Nearly one in five unemployed workers in Ireland (18.6% in December pdf) are foreign nationals. Over half of these are EU accession country citizens (Poland etc), while the second largest group are English. Fewer than a fifth of foreign nationals signing on the live register in Ireland are non-EU citizens. Bottom line: they are mostly entitled to be here under EU law.
Even if that wasn't the case, would a demand for 'Irish Jobs for Irish Workers' (paralleling Gordon Brown's disgraceful call for the same for British workers) make a difference? Absolutely not. As socialist commentator Chris Dillow has noted about the UK protests:
1. A survey (pdf) by Christian Dustmann and colleagues shows that there is no evidence that immigrants reduce British wages on average. Yes, there’s pressure on unskilled wages. But this is offset by higher wages for more skilled workers.
2. David Card estimates (pdf) that the effect of recent immigration upon relative US wages has been “small”.
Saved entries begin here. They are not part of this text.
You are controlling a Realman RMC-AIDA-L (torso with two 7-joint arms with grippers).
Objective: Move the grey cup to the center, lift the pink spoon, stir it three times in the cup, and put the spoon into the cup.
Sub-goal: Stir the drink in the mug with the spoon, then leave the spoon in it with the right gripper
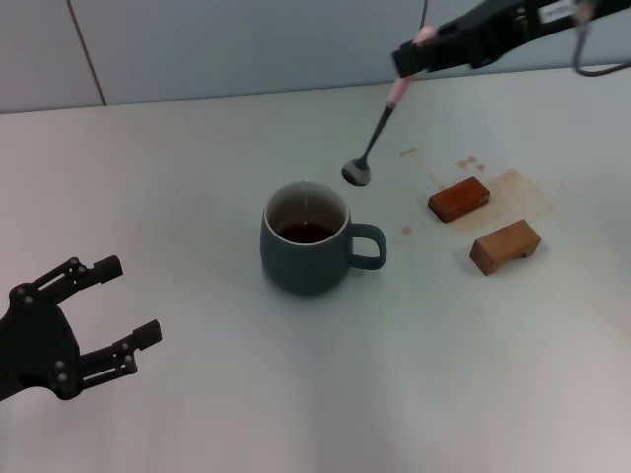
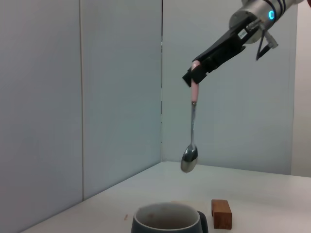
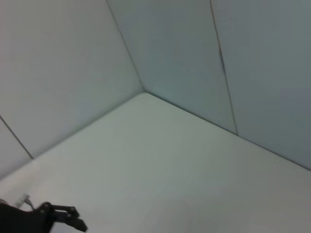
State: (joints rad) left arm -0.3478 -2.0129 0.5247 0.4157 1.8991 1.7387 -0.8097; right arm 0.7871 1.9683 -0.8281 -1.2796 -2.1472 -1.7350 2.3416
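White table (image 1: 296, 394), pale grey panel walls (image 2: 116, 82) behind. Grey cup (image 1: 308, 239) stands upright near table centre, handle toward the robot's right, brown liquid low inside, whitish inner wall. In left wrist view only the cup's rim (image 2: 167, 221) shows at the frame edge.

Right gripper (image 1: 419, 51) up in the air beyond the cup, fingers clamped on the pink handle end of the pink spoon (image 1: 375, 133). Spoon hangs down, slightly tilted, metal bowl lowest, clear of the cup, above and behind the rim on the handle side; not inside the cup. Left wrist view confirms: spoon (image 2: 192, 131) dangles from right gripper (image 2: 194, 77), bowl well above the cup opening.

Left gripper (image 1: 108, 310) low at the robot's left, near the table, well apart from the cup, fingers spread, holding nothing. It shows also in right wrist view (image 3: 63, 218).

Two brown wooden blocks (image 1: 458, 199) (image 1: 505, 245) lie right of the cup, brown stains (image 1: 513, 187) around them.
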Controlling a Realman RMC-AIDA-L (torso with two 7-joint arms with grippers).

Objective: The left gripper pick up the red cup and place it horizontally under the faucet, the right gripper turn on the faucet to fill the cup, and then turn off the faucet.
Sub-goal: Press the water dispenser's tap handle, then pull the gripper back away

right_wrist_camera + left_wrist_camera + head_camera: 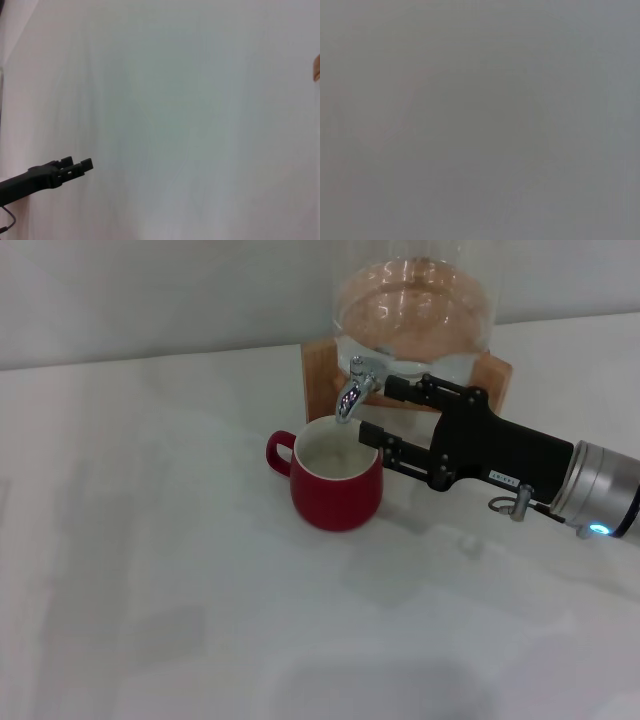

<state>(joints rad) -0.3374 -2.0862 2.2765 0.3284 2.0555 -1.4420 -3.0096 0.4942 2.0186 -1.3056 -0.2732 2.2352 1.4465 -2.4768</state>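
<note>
The red cup stands upright on the white table, its loop handle pointing left and its mouth directly below the spout of the silver faucet. My right gripper reaches in from the right and is open. Its upper finger is beside the faucet's lever and its lower finger is just over the cup's right rim. It holds nothing. A black claw, which looks like my left gripper, shows far off over the table in the right wrist view. The left wrist view shows only blank grey.
The faucet sits on a clear glass jar holding water, set on a wooden stand at the back of the table. An edge of the stand shows in the right wrist view.
</note>
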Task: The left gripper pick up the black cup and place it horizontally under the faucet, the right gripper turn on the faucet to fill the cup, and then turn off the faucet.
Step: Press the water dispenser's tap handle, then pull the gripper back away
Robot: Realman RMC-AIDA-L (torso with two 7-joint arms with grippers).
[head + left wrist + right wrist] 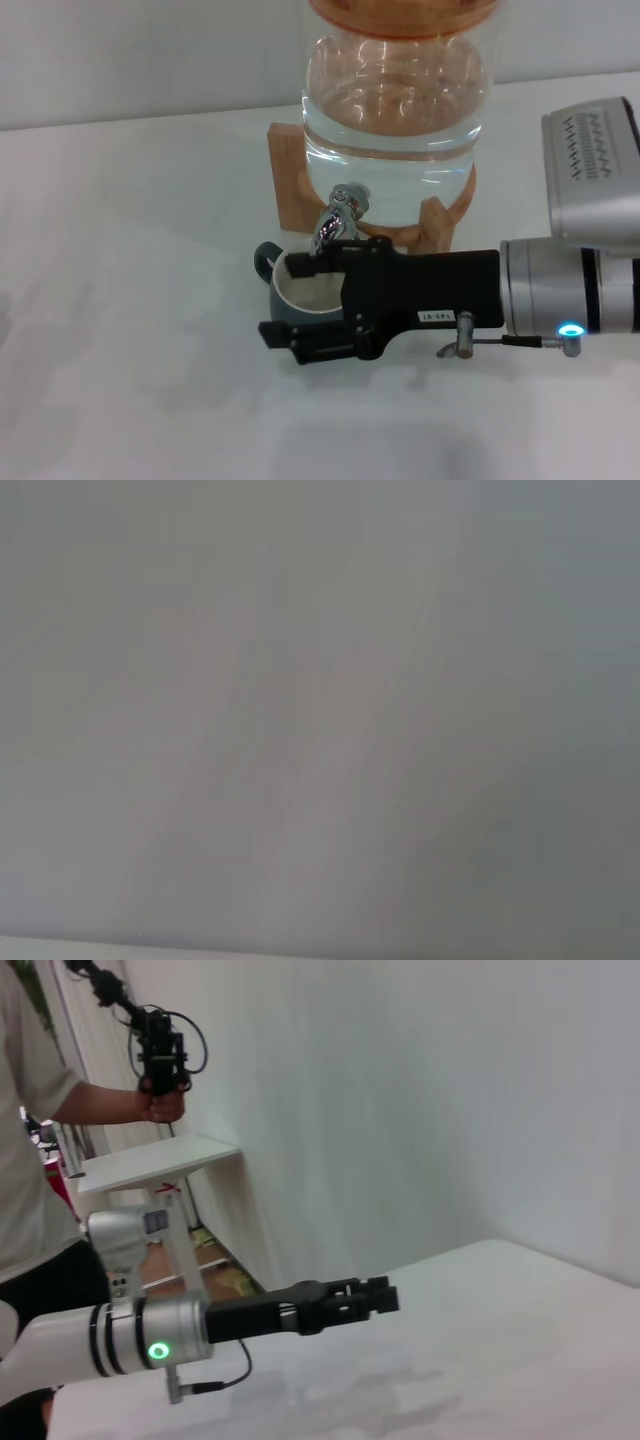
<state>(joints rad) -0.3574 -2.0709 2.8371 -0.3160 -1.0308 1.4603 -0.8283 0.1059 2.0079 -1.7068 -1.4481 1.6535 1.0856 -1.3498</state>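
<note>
The glass dispenser (pixel 393 110) on its wooden stand (pixel 296 180) is standing just behind the right gripper (pixel 298 300), which is reaching in sideways with its fingers spread apart. The black cup (pixel 300 292) is sitting upright directly beneath those fingers, under the faucet (pixel 341 214). The left gripper (pixel 372 1297) is hovering well apart, fingers seemingly closed on nothing.

One cup (pixel 300 290) under one tap (pixel 338 217), on one glass water jar (pixel 393 130) with one wooden stand (pixel 290 170). Two grippers: one (pixel 300 305) over the cup, one (pixel 380 1298) well away.
</note>
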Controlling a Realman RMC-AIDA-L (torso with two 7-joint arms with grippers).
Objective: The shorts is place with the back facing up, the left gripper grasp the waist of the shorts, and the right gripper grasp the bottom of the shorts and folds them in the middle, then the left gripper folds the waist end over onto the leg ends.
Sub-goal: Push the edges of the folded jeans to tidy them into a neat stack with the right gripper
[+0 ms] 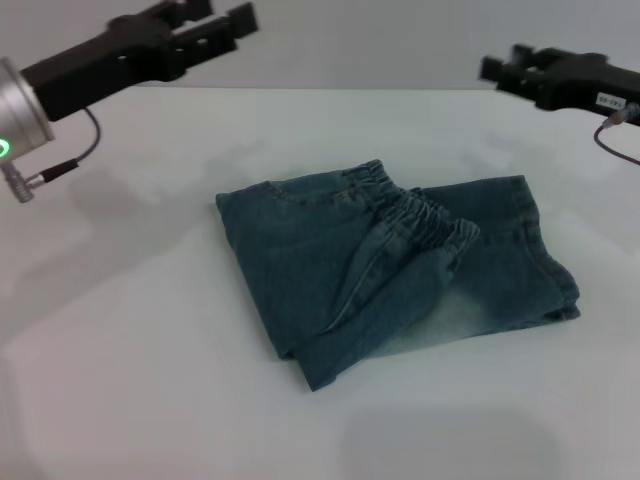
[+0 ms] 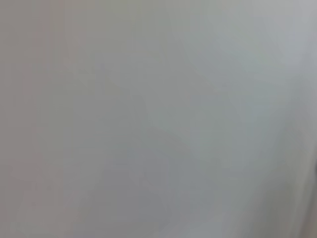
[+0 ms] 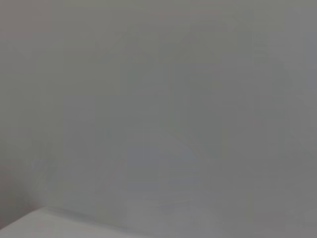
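Note:
The shorts [image 1: 380, 270] lie folded into a compact bundle in the middle of the white table [image 1: 130, 330]. The ruffled waist [image 1: 425, 215] runs across the top of the bundle. A flat denim layer with a straight edge, the bottom of the shorts [image 1: 545, 265], sticks out on the right. No pockets or print show. My left gripper [image 1: 215, 22] hangs raised at the far left, open and empty, well clear of the fabric. At the far right my right gripper [image 1: 503, 66] is also raised, open and empty. Both wrist views show only a blank grey surface.
A thin cable [image 1: 70, 160] loops beneath the left arm's silver wrist [image 1: 22, 112], which shows a green light. The table's far edge [image 1: 330, 88] meets a grey wall.

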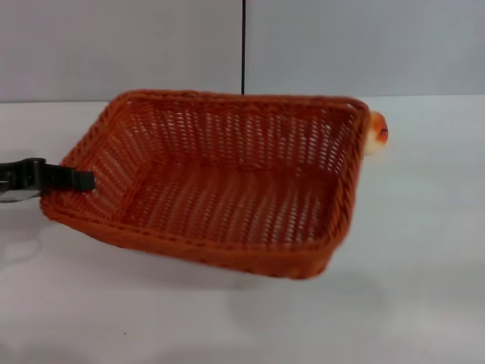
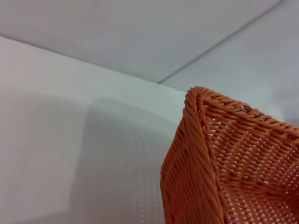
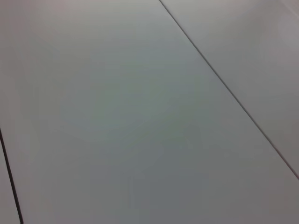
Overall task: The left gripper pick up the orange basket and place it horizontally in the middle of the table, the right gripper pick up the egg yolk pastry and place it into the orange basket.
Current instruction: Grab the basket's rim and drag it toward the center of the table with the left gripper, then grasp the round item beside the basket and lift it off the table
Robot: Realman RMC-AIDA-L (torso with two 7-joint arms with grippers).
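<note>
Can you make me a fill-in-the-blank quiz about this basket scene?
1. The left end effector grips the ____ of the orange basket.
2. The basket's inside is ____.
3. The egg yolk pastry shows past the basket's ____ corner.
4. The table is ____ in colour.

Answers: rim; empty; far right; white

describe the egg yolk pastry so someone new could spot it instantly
Start at the big orange basket on the white table. Look just past its far corner on the robot's right. The egg yolk pastry peeks out there: a small cream ball with an orange-red patch, smooth where the basket is woven.
</note>
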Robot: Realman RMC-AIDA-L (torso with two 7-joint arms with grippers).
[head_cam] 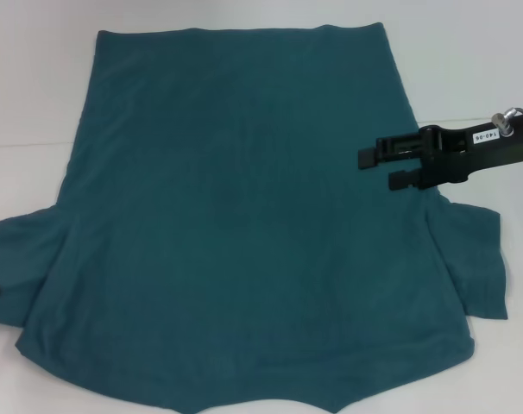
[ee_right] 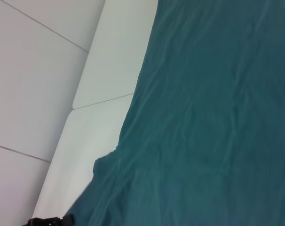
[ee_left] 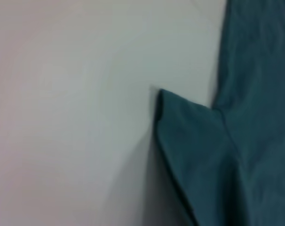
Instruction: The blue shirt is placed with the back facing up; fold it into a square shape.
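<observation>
Shirt: we see the blue shirt [head_cam: 244, 216] spread flat on the white table [head_cam: 37, 86], plain back up, hem at the far edge, collar end near us, covering most of the surface.
Sleeves: both lie out to the sides, the left sleeve [head_cam: 24, 259] and the right sleeve [head_cam: 473, 250], neither turned in.
Right gripper: the right gripper [head_cam: 381, 168] reaches in from the right above the shirt's right edge, just beyond the right sleeve; we read its fingers as parted, with no cloth between them.
Left gripper: only a dark tip shows by the left sleeve; we cannot tell its state.
Progress: we judge no fold made yet; sleeves, sides and the lengthwise fold are all left.
</observation>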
3. A survey of the impact of migration from new EU member countries to older EU countries finds that “any negative effects in the labour market on wages or employment are hard to detect.”
As he goes on the explain in a subsequent post:
The global recession is raising demands for protection against free trade. This is illogical. The question: does free trade hurt workers relative to some set of protectionist policies? can be answered independently of the state of the business cycle; it’s not the case that free trade is good in a boom but bad in a recession. The recession is just raising the salience of the gross losses from free trade; it’s not systematically affecting the net gains.In other words: a rush to the protectionist doors in labour markets as in trade will damn us to a far longer and deeper recession than would otherwise be the case. Moreover, foreign workers are by definition more mobile than their indigenous counterparts - here in Ireland Constantin Gurdgiev estimates that two foreign workers are leaving for every one signing on the live register. The 'problem' of unemployed foreign workers is self-correcting in the main.
Sadly this has not stopped the Party of European Socialists demanding greater labour market controls in the EU, aided and abetted by trade unions. They really should know better, but there you go.